Estratto dell’articolo di Alessandra Ziniti per Repubblica
Padre Spadaro, ma davvero si può morire per le critiche social? «Purtroppo sì. Abbiamo dato grande importanza alla stima. Solo che una volta la reputazione si costruiva faticosamente nel tempo, oggi invece giudizi trainati dall’opinione di chi non ci conosce neanche sono in grado di travolgere nell’immediato la stima di una persona. E poco hanno a che fare gli eventi, i fatti, la cornice reale. Se si è fragili è facile perdere la lucidità ed essere travolti da una disistima che non si riesce a tollerare.
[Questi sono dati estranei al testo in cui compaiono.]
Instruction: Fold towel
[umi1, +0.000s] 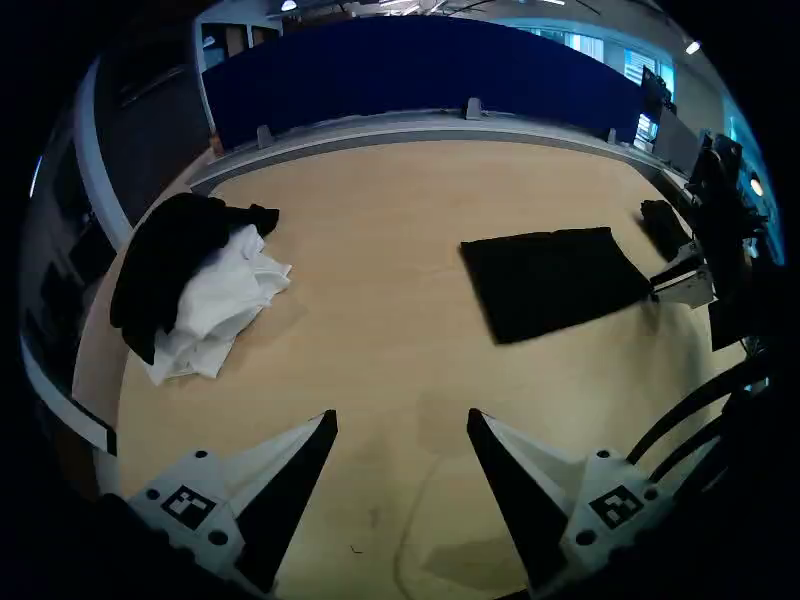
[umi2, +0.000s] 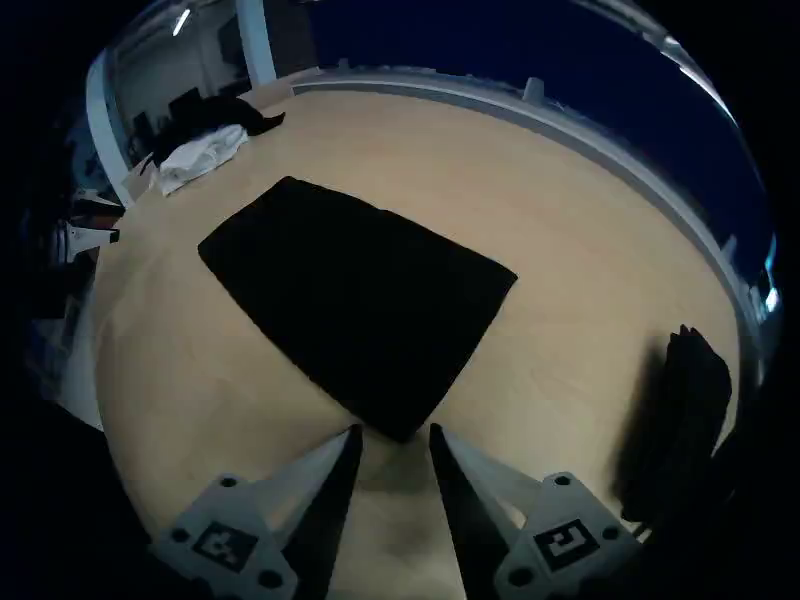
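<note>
Towel (umi2: 350, 300) corner between tips of half-open right hand-held gripper (umi2: 392, 438), contact unclear; left hand-held gripper (umi1: 402, 420) wide, empty.

Towel (umi2: 355, 310): plain black, no pattern. Table (umi2: 600, 250): pale wood tone. Pile (umi1: 190, 280) at left edge: black over white. Partition (umi1: 420, 70) along far edge: deep blue. Left gripper (umi1: 402, 420), right gripper (umi2: 393, 430): white, black inner faces, b&w square markers.
</note>
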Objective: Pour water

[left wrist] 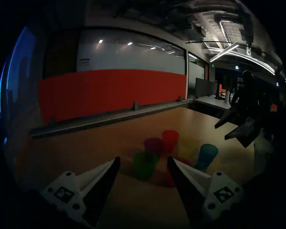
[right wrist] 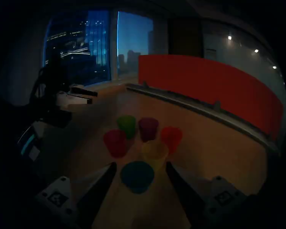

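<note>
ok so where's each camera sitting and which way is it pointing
Left gripper view: rides the left tongs, low over the table, facing the red partition; own open fingers frame the green cup.
Right gripper view: rides the right tongs, facing the windows; own fingers frame the blue cup.
Shared: the cup cluster, the partition, each other's tongs.

You work in a dim office. Ahead of your left gripper's fingers (left wrist: 104, 183), past the wooden table (left wrist: 85, 145), a red partition (left wrist: 112, 91) stands under a glass wall (left wrist: 131, 57); strip lights (left wrist: 225, 51) glow up to their right. Ahead and left of your right gripper's fingers (right wrist: 101, 187), big windows (right wrist: 133, 45) show a blue evening city.
</note>
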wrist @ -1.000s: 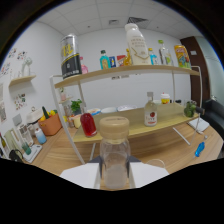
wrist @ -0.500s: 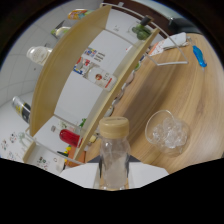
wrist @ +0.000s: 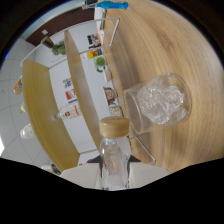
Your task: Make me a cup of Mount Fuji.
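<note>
Pale wood-grain tabletop [wrist: 165, 60] carries a clear round glass [wrist: 157, 105] of crushed ice just beyond the gripper [wrist: 115, 172], whose fingers clamp a wooden-capped clear bottle [wrist: 115, 150].

clear bottle [wrist: 115, 160], perhaps glass, wooden table [wrist: 165, 55]

No text is reading clearly anywhere. Coloured labels [wrist: 96, 52] are showing on items along the wooden shelf [wrist: 75, 75], but their print is blurring out, no words or brands legible. The clear bottle [wrist: 114, 155] sitting between the fingers [wrist: 112, 172] is showing no readable label. The glass of ice [wrist: 159, 102] is carrying no markings either.
</note>
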`<state>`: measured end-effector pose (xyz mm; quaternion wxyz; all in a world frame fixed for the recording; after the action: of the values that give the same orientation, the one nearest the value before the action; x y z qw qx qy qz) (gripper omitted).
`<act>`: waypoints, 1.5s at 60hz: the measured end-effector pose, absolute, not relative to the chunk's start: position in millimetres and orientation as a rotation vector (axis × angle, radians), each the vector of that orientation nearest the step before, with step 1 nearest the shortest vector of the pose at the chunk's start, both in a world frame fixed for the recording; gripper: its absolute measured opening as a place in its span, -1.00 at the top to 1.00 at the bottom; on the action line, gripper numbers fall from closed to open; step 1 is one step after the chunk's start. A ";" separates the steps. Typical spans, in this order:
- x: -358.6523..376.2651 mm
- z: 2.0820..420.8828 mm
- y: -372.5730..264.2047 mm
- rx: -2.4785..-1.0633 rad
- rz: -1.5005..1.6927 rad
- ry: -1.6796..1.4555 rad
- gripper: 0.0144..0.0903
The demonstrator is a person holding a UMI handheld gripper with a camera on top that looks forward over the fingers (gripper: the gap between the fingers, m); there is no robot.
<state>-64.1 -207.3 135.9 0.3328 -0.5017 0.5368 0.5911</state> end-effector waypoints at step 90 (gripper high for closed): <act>-102.7 56.2 -206.9 -1.975 0.087 -0.059 0.30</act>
<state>-102.7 -206.9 56.2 0.5495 -0.8343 -0.0250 0.0366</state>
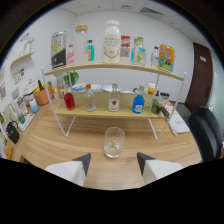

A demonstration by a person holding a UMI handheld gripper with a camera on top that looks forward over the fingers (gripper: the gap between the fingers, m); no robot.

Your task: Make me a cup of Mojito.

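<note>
A white-walled room with a dark door holds a wooden table (60, 145) carrying a two-tier shelf (115, 67) of bottles. The glass (114, 142) stands near the table's front edge, just ahead of the hand-held gripper (114, 161), whose fingers gape wide, holding nothing. Judging by this, making is barely begun; next comes choosing a bottle.
</note>
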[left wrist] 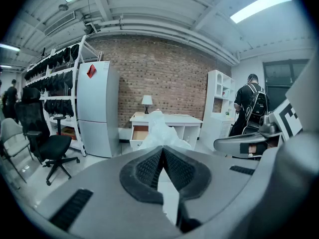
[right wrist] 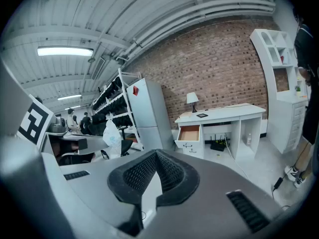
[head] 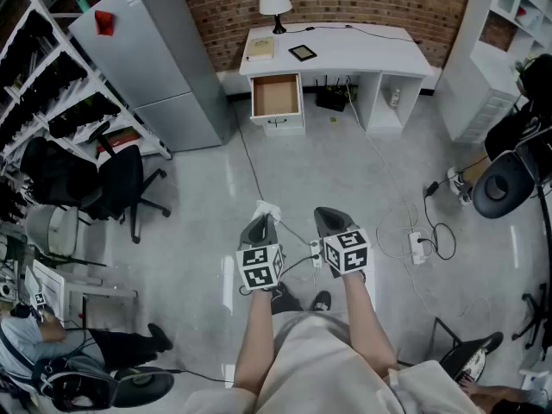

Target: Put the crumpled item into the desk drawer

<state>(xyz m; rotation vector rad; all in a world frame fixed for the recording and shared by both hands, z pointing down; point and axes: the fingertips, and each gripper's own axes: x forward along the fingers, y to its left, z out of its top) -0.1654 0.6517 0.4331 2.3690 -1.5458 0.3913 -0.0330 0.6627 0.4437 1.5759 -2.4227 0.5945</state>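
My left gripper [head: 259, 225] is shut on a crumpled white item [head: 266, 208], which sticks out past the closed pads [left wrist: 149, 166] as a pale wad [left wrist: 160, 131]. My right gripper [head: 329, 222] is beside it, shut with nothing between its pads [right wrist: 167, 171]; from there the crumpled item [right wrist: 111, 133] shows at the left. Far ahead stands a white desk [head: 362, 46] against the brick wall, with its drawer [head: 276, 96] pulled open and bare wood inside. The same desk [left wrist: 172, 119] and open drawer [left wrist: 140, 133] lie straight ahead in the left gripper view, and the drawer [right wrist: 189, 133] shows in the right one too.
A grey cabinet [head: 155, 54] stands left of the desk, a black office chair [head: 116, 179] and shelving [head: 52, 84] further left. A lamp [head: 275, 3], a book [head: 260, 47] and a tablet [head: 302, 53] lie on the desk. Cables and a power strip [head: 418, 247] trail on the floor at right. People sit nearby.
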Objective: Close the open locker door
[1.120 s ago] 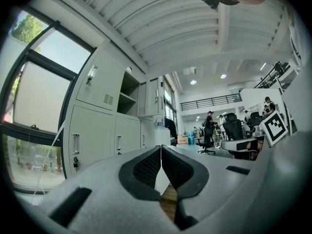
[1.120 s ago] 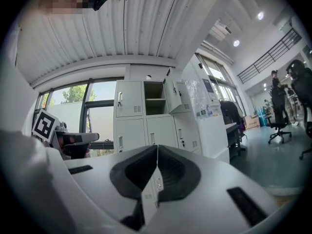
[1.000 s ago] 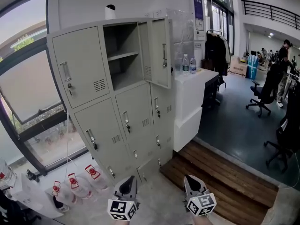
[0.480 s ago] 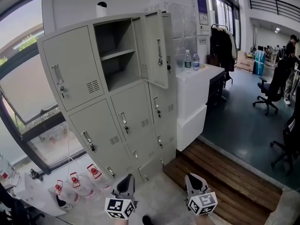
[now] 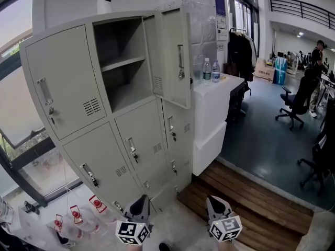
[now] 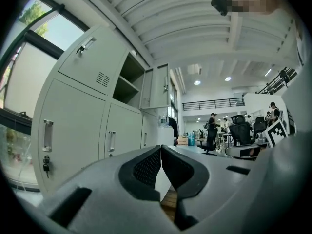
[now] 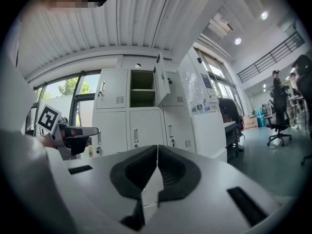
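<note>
I've got both grippers low in front of the locker [image 5: 99,124], well short of it. The left gripper [image 5: 141,207] has its jaws pressed together on nothing, same deal with the right gripper [image 5: 215,206]. The door [image 5: 170,46] is on the locker's top row, 2nd bay from its left, swung wide open. 1 shelf [image 5: 123,63] shows inside. 2 bottles [image 5: 210,71] sit on the counter [image 5: 220,88] just right of the locker.
</note>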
È un meccanismo che, sappiamo, colpisce soprattutto i giovani, ma come purtroppo dimostra la tragica vicenda di Sant’Angelo, non solo i giovani. Ed è terribile».
L’intervista a Padre Spadaro
Padre Antonio Spadaro — per dodici anni direttore della rivista Civiltà Cattolica e dall’1 gennaio nominato da Papa Francesco sottosegretario del Dicastero per la cultura e l’educazione — del mondo digitale e della sua rapidissima evoluzione e dell’impatto sulla società dà una lettura con più chiaro che scuro.
Il suicidio di Giovanna Pedretti dopo le feroci critiche sui social scatenate dai dubbi sollevati da Selvaggia Lucarelli impone qualche riflessione, non crede?
«Certamente, è un processo a cui dobbiamo abituarci. Dobbiamo assolutamente trovare un sistema per educare i cittadini digitali ma voglio dirlo subito: non possiamo pensare di tornare indietro. Il mondo digitale ha grandi vantaggi, ci consente di conoscere, di informarsi, di comunicare al di là del tempo e dello spazio. Il problema che dobbiamo porci è casomai: come si comunica? E stare attenti a non fare passare un messaggio che può isultare molto pericoloso».
Quale messaggio?
«Per tanto tempo abbiamo detto ai nostri giovani che il digitale è fake, che tutto quello che passa sui social è solo virtuale. E questo è tremendo da un punto di vista educativo perché non restituisce il valore etico che invece dovrebbe essere irrinunciabile. Faccio un esempio: insultare dal vivo è più difficile, in rete invece non si avverte il peso delle parole, la responsabilità dell’azione che ha delle refluenze estremamente reali, come purtroppo spesso ci accorgiamo».
Non sarà pure che altrettanto spesso a governare queste opinioni sono persone che magari non hanno i requisiti giusti?
«La questione è che chi si propone come influencer va alla ricerca della popolarità. È il mondo dell’apparire che non si basa su dati oggettivi, sulla fisicità, e nel quale si sale improvvisamente ma si può scendere precipitosamente». (…)
Appunto, è la domanda delle domande. Della maggior parte degli influencer i follower non sanno proprio nulla.
«È un fenomeno che si autogenera. Non sappiamo chi sono, da dove nascono, ma conosciamo ogni minuto della loro vita. Si ostentano e costruiscono stili di vita. La dinamica dell’apparizione, tipica della religione, ha permeato questa realtà. Ci si fida religiosamente, l’esercizio critico è abbandonato».
E che succede quando anche gli influencer vengono travolti da questo meccanismo?
«Chi fa l’influencer rischia di essere vittima della sua stessa popolarità, fagocitato dal marchio che l’assorbe. Il suo mestiere è apparire, muoversi sull’indice di popolarità, non promuove valori. Il problema è che ci stiamo dimenticando della bellezza della relazione fisica». (…)
Forse ci vorrebbe anche maggiore senso di responsabilità? «Oggi la figura dell’influencer ha una connotazione negativa, ma ci sono anche modelli che veicolano stili di vita positivi. La grande sfida del presente è la costruzione della cittadinanza digitale, senza dimenticare il dovere sociale ed etico di costruire un mondo migliore. Si devono trovare anticorpi sociali, recuperare il senso di autorevolezza e affidabilità, capire come discernere chi seguire. È un compito educativo».
Ma chi è in grado di svolgerlo?
«La scuola, la famiglia, i media. È un processo lento e complesso per il quale non ci sono ricette. Dialogare e porsi domande. Ai ragazzi, piuttosto che negare l’utilizzo dei social, è meglio chiedere: perché ti fidi di questa persona? Il più delle volte non c’è risposta. Prima valeva l’autorevolezza della fonte, ora comanda il passaparola, i like e i followers, un meccanismo che si autogenera in modo incrementale. Nulla da criminalizzare ma dobbiamo tener presente che siamo esseri umani in carne e ossa».